Hospitals Not Serving Expired ARVs Says Ministry of Health

THE Ministry of Health and Child Care (MoHCC) has refuted reports that most health institutions were distributing expired Anti-Retroviral (ARVs) drugs to patients over the past few months.

By Michael Gwarisa

Speaking through a Press Statement, the MoHCC said contrary to media reports that HIV clients were getting expired ARVs, the issue was on the supply side which was however late for some clients who came for replenishments in the third and fourth week of April, creating panic among HIV patient with regards to assured availability of the commodity for their continued use

“In December 2017, TL with a 30th of April 2018 expiration date was delivered to some institutions through the National and Regional Natpahrm warehouses together with some TL with expiration dates of May, June and July 2018.
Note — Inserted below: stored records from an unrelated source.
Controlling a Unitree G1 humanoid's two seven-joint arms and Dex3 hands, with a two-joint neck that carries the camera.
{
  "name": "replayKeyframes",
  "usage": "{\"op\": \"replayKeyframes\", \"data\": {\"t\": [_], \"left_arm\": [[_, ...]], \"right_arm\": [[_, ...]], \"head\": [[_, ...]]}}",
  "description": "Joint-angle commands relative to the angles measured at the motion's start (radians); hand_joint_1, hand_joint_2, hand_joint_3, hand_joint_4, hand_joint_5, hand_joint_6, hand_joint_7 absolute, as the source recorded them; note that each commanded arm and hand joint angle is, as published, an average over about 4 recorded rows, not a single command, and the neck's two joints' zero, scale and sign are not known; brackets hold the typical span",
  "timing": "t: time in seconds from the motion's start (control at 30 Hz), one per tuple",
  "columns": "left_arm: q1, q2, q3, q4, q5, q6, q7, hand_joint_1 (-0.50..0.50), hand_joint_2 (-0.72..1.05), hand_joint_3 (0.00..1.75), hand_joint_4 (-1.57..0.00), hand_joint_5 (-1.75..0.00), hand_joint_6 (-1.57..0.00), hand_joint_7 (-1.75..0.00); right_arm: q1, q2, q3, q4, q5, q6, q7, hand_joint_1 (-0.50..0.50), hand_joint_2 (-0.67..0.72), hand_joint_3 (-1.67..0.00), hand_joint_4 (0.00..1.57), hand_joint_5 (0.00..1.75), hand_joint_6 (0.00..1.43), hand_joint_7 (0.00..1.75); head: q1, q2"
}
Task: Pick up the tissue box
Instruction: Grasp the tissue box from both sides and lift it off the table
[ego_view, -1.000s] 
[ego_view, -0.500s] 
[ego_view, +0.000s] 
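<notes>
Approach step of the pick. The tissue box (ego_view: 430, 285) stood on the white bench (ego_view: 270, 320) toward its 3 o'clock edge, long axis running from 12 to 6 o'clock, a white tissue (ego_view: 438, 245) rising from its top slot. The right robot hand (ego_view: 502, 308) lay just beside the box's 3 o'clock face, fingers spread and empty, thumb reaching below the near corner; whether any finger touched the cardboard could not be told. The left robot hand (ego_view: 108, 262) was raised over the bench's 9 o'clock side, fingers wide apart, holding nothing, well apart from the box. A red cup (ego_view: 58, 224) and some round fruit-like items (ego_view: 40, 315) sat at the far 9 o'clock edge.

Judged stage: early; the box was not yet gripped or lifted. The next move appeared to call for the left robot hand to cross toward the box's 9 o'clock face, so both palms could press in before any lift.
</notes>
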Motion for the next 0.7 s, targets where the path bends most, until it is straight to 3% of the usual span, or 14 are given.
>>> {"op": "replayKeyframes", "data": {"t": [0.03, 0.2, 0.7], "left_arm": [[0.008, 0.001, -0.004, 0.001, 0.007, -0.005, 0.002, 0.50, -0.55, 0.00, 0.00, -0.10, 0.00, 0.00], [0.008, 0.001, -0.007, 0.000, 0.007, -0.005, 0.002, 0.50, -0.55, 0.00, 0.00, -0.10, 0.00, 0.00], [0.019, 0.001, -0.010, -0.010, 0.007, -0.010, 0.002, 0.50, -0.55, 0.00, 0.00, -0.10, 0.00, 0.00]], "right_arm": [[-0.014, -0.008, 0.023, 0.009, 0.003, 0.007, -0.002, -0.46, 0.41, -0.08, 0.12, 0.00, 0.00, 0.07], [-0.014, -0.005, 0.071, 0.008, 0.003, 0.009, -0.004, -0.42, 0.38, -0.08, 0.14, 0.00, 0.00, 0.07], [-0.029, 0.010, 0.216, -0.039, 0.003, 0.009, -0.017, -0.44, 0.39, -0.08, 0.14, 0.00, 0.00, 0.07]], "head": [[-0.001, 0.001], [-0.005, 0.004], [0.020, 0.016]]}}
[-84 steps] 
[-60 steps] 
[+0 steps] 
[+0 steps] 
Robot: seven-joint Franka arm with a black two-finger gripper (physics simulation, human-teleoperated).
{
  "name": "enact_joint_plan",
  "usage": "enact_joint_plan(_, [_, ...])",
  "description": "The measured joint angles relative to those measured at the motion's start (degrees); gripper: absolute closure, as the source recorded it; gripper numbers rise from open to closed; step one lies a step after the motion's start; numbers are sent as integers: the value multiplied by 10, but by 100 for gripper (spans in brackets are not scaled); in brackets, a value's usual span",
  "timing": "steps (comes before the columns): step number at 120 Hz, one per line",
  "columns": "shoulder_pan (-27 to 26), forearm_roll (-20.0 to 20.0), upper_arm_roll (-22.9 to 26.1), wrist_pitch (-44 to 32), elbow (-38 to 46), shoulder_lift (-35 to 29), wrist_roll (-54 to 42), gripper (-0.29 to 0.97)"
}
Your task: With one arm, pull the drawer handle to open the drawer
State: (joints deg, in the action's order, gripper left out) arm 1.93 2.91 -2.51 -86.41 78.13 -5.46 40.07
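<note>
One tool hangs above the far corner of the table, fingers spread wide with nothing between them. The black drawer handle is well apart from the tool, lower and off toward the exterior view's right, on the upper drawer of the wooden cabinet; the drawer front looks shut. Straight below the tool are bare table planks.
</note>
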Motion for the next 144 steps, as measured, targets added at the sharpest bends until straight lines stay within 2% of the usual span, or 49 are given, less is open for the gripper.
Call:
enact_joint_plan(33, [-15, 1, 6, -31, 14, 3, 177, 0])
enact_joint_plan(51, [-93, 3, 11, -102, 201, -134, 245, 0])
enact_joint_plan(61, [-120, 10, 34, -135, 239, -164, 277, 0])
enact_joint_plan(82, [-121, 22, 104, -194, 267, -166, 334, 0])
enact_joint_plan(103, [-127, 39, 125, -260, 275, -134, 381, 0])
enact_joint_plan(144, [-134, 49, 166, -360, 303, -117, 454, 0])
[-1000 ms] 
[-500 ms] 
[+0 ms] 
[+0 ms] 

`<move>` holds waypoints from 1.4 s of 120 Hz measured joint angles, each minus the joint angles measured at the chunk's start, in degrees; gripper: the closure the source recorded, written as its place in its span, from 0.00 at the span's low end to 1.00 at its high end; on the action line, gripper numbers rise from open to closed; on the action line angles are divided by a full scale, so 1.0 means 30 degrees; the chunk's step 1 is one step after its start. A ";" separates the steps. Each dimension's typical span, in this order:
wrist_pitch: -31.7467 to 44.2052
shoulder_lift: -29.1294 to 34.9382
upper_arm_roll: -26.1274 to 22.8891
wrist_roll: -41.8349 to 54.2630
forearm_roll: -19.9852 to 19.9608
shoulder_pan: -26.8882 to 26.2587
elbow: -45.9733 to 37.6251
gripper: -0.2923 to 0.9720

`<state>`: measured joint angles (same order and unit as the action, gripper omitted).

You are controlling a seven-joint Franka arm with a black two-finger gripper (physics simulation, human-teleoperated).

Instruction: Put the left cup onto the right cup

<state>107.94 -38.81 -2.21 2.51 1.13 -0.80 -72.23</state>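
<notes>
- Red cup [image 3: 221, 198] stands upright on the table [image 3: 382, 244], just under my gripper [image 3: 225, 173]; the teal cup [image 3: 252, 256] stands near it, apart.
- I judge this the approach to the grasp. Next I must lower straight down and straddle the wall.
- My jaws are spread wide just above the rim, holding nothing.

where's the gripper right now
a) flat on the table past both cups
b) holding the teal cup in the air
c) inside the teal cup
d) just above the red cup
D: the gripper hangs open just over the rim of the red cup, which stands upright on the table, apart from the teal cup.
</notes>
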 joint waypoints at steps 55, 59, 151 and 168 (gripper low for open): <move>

“These batches are part of a consignment received in August 2016. Some institutions receive3d more of the 30th of April expiring stock than others did. For these institutions, supplies of the May/June/July expiring stock was made on Friday 27t April 2018. This supply was however slightly late for some clients who are coming for their replenishments in the 3rd and 4th week of April regrettably creating panic among these clients with regards to assured availability of the commodity for their continued use.”

Ministry added that the distribution problem has since been resolved and the affected provinces were now receiving commodities with a shelf life beyond April 30.

“We note that while we are well progressed in switching our clients from Nevirapine based regimens, a small proportion of our clients will still require the TL+N combination and we have made contingency plans to have adequate supplies for this group.

“The next such consignment of 118 300 units to cover us for five months is expected in our warehouse during the month the month of May 2018. The Ministry would like to assure the public that government is committed to sustainably provide safe and effective medicines to the population of Zimbabwe.”

Meanwhile, the ministry also allayed fears that Zimbabwe was grappling with ARVs shortages and said the country has enough stock to last the country for the next seven months.

“There has been recent media reports alluding to clients on antiretroviral therapy being put at high risk arising from a situation ascribed to expirations and therefore shortage of medicines. At the outset, the MoHCC would like to inform members of the public particularly those on ARV treatment that there are sufficient supplies of ARVs in the country.

“Our slightly over 1 million clients on ARV medicines are on different regimens or combinations, the, most common is the combination of Tenofovir/Lamivudine/Efavierenz (TLE) or in short TLE. Currently there are 952 281 patients that are on a one tablet a day combination of TLE, are sufficient to last for 7.4 months and shipments will be received soon to keep the desired minimum stock levels,” said the ministry.

They added that there is a group of 33 985 clients representing 3 percent on treatment who are on a treatment regimen consisting of a combination of Tenofovir/Lamivudine plus a single tablet Neverapine or in short TL+N. TL is also combined with other single tablet combinations for some clients.